* _ACTIVITY_
Set down each line of the material that follows, exactly, with no pictures.

* _DATASET EXTRACT_
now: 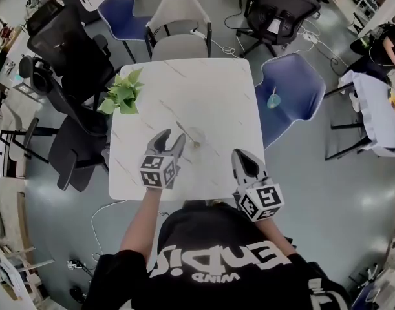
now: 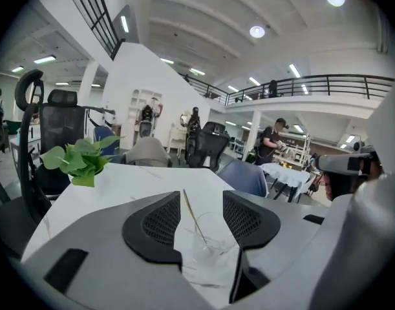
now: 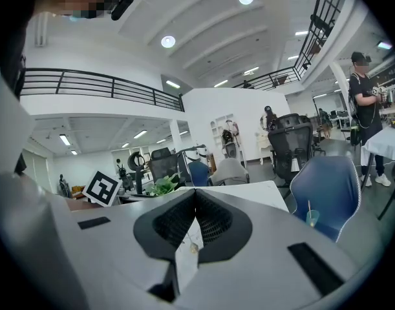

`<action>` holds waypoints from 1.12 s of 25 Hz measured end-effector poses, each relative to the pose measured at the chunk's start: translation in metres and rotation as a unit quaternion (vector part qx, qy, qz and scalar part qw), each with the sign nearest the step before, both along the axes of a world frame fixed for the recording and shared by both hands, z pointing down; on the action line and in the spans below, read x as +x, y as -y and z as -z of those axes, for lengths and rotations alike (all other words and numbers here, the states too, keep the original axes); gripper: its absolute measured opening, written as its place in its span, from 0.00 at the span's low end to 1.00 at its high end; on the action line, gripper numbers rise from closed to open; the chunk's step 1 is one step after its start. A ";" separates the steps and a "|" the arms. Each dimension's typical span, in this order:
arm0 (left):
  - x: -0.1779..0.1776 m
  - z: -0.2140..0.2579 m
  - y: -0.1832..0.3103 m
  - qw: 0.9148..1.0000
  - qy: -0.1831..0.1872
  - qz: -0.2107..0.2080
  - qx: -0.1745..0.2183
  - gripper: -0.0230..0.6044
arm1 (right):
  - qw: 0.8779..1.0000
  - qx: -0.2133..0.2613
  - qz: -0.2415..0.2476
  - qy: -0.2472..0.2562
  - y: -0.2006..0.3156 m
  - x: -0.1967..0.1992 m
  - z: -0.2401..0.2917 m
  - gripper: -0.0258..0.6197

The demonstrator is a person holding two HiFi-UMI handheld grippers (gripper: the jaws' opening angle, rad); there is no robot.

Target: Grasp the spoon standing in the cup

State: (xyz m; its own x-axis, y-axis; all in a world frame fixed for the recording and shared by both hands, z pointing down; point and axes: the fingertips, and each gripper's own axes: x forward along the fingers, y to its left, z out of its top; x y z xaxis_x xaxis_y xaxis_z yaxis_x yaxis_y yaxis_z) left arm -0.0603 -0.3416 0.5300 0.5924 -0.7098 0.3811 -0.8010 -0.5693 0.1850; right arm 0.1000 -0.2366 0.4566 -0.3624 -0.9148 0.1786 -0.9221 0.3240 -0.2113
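A thin spoon (image 1: 184,132) stands slanted in a clear glass cup (image 1: 196,136) near the middle of a white marble-patterned table (image 1: 210,89), its handle leaning up and away from the person toward the left.

The spoon looks light, stiff and narrow, probably metal and slick. The bare handle above the rim seems the best place to take it, since there is little to pinch lower down and the cup wall is in the way. The cup looks light and breakable, and a sideways knock would likely tip or slide it.

The left gripper (image 1: 174,135) sits just short of the cup with its jaws wide apart. In the left gripper view the spoon (image 2: 192,215) and cup (image 2: 213,237) are framed between the ribbed pads (image 2: 160,221), which touch neither and hold nothing.

The right gripper (image 1: 244,157) hangs over the table's near edge, well apart from the cup. Its jaws are together and it is empty.

A small leafy plant (image 1: 123,95) sits at the table's left edge, and office chairs (image 1: 291,86) ring the table.
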 end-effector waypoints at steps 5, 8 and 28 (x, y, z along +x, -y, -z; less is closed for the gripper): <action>0.008 -0.020 0.013 1.000 0.003 -0.005 -0.020 0.38 | 1.000 -0.005 -0.008 -0.001 -0.003 0.003 -0.004 0.06; 0.010 -0.034 0.022 0.999 0.009 -0.001 -0.032 0.36 | 1.000 -0.005 -0.012 -0.001 -0.003 0.005 -0.004 0.06; 0.020 -0.053 0.043 0.998 0.000 0.000 -0.055 0.17 | 0.999 -0.011 -0.039 -0.005 -0.002 0.024 -0.005 0.06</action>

* _EXPECTED OUTPUT_
now: 
now: 
now: 

`<action>` holds waypoints from 1.12 s of 25 Hz measured end-effector poses, each relative to the pose measured at the chunk's start: translation in metres and rotation as a unit quaternion (vector part qx, qy, qz and scalar part qw), each with the sign nearest the step before, both along the axes of a world frame fixed for the recording and shared by both hands, z pointing down; on the action line and in the spans below, read x as +x, y as -y and z as -z of those axes, for lengths and rotations alike (all other words and numbers here, the states too, keep the original axes); gripper: its absolute measured opening, written as its place in its span, from 0.00 at the span's low end to 1.00 at its high end; on the action line, gripper numbers rise from closed to open; the chunk's step 1 is one step after its start. A ";" separates the steps and a "|" the arms. Each dimension's typical span, in this order:
arm0 (left):
  - x: -0.1779..0.1776 m
  - z: -0.2140..0.2579 m
  - y: -0.1832..0.3103 m
  - qw: 0.9148..1.0000
  - qy: -0.1831..0.1872
  - qz: -0.2107..0.2080
  - qx: -0.1745..0.2183
  - gripper: -0.0230..0.6044
arm1 (right):
  - qw: 0.8779..1.0000
  - qx: -0.2133..0.2613
  - qz: -0.2415..0.2476
  - qy: -0.2472..0.2562
  - y: -0.2006..0.3156 m
  - x: -0.1967..0.1992 m
  - z: -0.2401..0.2917 m
  - gripper: -0.0258..0.6197

The demonstrator is a person holding two HiFi-UMI handheld grippers (gripper: the jaws' opening angle, rad); there is no robot.

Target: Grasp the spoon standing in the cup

State: (xyz m; its own x-axis, y-axis; all in a world frame fixed for the recording and shared by both hands, z pointing down; point and axes: the fingertips, and each gripper's own axes: x forward along the fingers, y to its left, z out of its top; x y z xaxis_x xaxis_y xaxis_z yaxis_x yaxis_y yaxis_z) left arm -0.0603 -0.3416 0.5300 0.5924 -0.7098 0.3811 -0.8010 -0.5693 0.1850; right arm 0.1000 -0.2366 0.4566 -0.3624 -0.9148 0.1786 -0.9221 0.3240 -0.2113
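A thin spoon (image 1: 184,132) stands slanted in a clear glass cup (image 1: 196,136) near the middle of a white marble-patterned table (image 1: 210,89), its handle leaning up and away from the person toward the left.

The spoon looks light, stiff and narrow, probably metal and slick. The bare handle above the rim seems the best place to take it, since there is little to pinch lower down and the cup wall is in the way. The cup looks light and breakable, and a sideways knock would likely tip or slide it.

The left gripper (image 1: 174,135) sits just short of the cup with its jaws wide apart. In the left gripper view the spoon (image 2: 192,215) and cup (image 2: 213,237) are framed between the ribbed pads (image 2: 160,221), which touch neither and hold nothing.

The right gripper (image 1: 244,157) hangs over the table's near edge, well apart from the cup. Its jaws are together and it is empty.

A small leafy plant (image 1: 123,95) sits at the table's left edge, and office chairs (image 1: 291,86) ring the table.
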 end-effector waypoints at steps 5, 8 and 28 (x, y, z along +x, -y, -z; less is closed for the gripper): <action>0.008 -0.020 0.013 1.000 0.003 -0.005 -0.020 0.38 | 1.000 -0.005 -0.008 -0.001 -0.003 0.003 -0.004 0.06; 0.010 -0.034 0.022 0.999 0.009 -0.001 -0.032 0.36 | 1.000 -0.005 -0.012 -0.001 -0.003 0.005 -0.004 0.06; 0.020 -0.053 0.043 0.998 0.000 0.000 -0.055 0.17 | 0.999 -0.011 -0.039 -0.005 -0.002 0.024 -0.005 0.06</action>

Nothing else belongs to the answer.